If I have a Dimension with a hierarchy, does that hierarchy influence the generation of the surrogate key?
1) A surrogate key is unique to one row - it is used as a common handle for the relationships betweeen all the cells in a row. Due to how data is stored, a surrogate key is not strictly nescessary to infer the releationship between cells in a row. But if your row represents a countable identity (a row) in an entity ( a table), which would be the case if your database is normalized, then refering to one single surrogate key (usually the primary key) is easier than keeping a reference to all the participants in the primary key. Maintaing an index on one compact column is easier than on the whole row, for example.
In fact tables, surrogate keys have another application. Because data is often combined from many sources, chances are that you will run into the problem with composite primary keys (several columns combined are used identify each row uniquely), as well as the problem of duplicate business keys (the keys taken from the various source systems). Because surrogate keys are used for lookups, the compactness of it is important. Use an incrementing integer or a fixed length hash, and keep the business key from the source in a separte column.
2) This questions is difficult to answer because I dont know what software you are using to manage your dimensions and hierarchies. This influences things a lot. On a typical denormalized Kimball architecture, in a dimension table, a surrogate key is used to reference a unique row in the dimension table. In a dimesion table with several hierarhies, the meaning of this can be a bit confusing. The surrogate key will only be truly unique for the hierarchy with the highest cardinality (number of members), as it is this which will determine how many rows will be in the dimension table. So the practise is that the key is unique to the dimension table, AND exactly ONE of the hierarchies in it - the one with the highest number of members. If you add versioning of hierarchies (slowly changing dimensions) to this, the exact meaning of the surrogate key can be deceptive.

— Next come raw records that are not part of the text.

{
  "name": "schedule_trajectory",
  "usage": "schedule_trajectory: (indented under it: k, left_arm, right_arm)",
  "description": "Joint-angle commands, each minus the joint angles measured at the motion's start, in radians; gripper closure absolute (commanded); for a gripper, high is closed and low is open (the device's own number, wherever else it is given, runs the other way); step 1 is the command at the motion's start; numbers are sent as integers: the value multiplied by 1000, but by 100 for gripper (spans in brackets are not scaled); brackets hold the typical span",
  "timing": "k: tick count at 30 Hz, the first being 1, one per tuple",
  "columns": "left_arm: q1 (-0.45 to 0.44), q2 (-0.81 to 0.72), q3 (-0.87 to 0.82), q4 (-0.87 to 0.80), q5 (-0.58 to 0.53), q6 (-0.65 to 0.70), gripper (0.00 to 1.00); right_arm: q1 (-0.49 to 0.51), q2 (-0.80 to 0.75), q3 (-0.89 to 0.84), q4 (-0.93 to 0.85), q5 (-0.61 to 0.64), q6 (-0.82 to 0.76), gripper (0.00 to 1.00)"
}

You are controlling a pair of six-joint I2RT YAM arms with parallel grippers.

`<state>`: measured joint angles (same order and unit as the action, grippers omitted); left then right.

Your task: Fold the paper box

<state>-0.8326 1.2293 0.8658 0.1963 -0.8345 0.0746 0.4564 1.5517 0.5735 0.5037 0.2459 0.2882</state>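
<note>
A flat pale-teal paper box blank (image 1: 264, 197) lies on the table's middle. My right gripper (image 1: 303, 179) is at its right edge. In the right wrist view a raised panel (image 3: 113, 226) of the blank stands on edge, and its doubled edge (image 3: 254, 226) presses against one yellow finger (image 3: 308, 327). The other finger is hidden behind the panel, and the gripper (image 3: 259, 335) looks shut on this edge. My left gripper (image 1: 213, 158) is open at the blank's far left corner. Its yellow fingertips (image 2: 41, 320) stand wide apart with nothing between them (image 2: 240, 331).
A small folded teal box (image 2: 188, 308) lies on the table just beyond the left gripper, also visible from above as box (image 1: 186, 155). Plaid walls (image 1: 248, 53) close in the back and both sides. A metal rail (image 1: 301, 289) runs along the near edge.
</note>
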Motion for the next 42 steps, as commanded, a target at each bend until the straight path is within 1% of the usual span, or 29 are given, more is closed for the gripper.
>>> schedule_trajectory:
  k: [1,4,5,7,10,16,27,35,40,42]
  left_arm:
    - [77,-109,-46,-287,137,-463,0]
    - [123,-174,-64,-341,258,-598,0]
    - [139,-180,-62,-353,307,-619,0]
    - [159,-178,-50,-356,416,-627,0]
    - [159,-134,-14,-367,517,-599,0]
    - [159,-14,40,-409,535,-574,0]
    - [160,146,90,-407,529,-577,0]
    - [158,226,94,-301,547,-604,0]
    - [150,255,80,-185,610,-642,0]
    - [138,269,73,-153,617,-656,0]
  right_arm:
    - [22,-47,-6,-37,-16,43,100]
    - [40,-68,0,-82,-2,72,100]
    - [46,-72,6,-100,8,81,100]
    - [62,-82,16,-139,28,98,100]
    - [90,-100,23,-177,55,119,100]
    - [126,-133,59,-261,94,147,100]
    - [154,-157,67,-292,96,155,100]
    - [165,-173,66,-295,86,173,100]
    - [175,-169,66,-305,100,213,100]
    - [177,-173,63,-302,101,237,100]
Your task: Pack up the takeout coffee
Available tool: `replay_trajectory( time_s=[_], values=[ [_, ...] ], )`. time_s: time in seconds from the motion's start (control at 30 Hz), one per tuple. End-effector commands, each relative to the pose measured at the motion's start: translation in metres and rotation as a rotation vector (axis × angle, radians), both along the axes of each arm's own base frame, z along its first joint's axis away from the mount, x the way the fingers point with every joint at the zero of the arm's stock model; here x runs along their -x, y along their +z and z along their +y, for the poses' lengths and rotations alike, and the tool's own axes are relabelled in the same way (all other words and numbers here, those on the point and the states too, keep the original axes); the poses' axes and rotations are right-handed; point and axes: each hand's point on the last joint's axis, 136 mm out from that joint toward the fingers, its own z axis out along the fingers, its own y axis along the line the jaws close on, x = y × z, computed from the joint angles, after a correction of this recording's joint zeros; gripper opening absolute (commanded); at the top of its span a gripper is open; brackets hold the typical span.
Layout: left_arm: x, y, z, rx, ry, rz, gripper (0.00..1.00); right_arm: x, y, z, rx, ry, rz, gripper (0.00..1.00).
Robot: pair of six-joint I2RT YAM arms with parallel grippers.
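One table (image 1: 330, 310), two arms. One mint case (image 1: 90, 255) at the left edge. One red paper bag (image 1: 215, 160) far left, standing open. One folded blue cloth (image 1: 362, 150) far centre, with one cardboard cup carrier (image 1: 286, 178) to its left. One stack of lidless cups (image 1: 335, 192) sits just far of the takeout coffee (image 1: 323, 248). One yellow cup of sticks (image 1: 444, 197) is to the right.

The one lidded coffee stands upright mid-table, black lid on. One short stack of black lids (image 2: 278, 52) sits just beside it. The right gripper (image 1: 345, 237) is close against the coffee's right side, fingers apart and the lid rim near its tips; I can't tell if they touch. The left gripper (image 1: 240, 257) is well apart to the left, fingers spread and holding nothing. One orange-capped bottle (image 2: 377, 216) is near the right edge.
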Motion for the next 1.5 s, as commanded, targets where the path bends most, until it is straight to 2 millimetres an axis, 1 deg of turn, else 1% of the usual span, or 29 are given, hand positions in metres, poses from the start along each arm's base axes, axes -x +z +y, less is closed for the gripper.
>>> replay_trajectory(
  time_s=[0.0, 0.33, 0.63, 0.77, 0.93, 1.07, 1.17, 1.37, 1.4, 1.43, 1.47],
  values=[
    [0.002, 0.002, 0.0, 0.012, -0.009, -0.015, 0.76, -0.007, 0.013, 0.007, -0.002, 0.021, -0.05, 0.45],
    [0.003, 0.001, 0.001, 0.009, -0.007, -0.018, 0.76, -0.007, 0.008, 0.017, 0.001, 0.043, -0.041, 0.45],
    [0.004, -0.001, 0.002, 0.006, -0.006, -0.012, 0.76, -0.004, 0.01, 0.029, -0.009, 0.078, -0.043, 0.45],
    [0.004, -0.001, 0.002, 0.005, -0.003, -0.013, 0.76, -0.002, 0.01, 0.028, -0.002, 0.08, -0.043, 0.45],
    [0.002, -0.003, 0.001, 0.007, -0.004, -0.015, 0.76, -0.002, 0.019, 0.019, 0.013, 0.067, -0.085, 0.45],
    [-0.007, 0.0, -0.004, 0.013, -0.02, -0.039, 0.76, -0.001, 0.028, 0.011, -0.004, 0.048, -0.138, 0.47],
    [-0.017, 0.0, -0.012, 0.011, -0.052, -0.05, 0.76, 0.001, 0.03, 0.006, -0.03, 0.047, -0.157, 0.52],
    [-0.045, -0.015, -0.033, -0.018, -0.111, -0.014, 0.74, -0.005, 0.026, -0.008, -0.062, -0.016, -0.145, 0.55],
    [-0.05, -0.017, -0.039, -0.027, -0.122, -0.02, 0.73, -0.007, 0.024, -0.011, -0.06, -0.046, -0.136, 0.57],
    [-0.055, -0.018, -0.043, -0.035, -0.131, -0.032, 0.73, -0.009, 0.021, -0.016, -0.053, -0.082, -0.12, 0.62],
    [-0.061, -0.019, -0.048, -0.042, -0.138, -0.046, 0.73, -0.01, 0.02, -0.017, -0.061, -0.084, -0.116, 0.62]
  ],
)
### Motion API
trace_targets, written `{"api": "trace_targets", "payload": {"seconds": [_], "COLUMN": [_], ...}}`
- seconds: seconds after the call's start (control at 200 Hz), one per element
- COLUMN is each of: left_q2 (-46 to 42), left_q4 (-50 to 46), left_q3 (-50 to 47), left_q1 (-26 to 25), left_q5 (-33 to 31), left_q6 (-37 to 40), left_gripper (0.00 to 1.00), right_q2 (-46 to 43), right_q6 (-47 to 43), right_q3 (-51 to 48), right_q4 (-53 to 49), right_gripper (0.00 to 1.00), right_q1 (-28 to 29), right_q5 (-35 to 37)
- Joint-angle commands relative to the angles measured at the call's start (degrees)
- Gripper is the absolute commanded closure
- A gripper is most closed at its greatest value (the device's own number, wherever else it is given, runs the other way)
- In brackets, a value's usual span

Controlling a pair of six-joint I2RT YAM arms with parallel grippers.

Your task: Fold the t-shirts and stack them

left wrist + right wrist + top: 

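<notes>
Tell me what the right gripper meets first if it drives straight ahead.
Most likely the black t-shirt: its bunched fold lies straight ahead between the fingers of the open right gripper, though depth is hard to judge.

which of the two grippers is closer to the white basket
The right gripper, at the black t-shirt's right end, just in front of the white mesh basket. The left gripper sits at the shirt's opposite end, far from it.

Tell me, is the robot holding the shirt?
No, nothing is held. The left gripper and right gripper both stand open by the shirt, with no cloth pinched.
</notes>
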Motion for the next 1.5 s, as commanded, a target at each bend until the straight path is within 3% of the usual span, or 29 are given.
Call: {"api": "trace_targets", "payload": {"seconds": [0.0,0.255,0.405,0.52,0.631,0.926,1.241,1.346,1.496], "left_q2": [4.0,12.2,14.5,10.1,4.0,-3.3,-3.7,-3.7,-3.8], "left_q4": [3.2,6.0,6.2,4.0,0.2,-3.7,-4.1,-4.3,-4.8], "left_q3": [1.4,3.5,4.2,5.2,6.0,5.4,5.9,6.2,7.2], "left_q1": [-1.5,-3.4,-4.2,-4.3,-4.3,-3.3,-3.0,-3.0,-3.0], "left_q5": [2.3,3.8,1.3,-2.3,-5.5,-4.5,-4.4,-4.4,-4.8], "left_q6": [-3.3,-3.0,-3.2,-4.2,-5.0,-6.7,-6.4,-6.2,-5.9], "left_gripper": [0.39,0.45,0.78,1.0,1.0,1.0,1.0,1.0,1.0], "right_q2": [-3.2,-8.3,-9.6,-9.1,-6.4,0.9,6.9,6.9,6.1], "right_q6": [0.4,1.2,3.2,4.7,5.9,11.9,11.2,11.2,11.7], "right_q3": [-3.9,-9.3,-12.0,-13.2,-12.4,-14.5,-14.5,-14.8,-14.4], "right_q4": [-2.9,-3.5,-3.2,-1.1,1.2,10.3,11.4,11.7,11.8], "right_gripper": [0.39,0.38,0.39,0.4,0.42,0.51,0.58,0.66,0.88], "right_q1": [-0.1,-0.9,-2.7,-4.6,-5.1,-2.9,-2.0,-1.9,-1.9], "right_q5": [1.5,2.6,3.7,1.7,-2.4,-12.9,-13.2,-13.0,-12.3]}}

Note/Rant : I generally find the idea of multiple hierarchies in one dimension table quite apalling. True, it reduces the number of dimension references in the fact table, but there are drawbacks. There are several consequences to the denormalization of the dimension table, (the ugly duplication). One of them is the risk of double counting when joining on a dimension table. This is often fixed (or glossed over) by the software packages used, checking if values are the same and then summing them and reducing the count if the are. But this is a common source of counting anomalies and summing errors which can only be handled down the road by really dirty hacks. Of which I have see quite a few.
yes, A surrogate key is unique to one row - it is used as a common handle for the relationships betweeen all the cells in a row. Due to how data is stored, a surrogate key is not strictly nescessary to infer the releationship between cells in a row. But if your row represents a countable identity (a row) in an entity ( a table), which would be the case if your database is normalized, then refering to one single surrogate key (usually the primary key) is easier than keeping a reference to all the participants in the primary key. Maintaing an index on one compact column is easier than on the whole row, for example.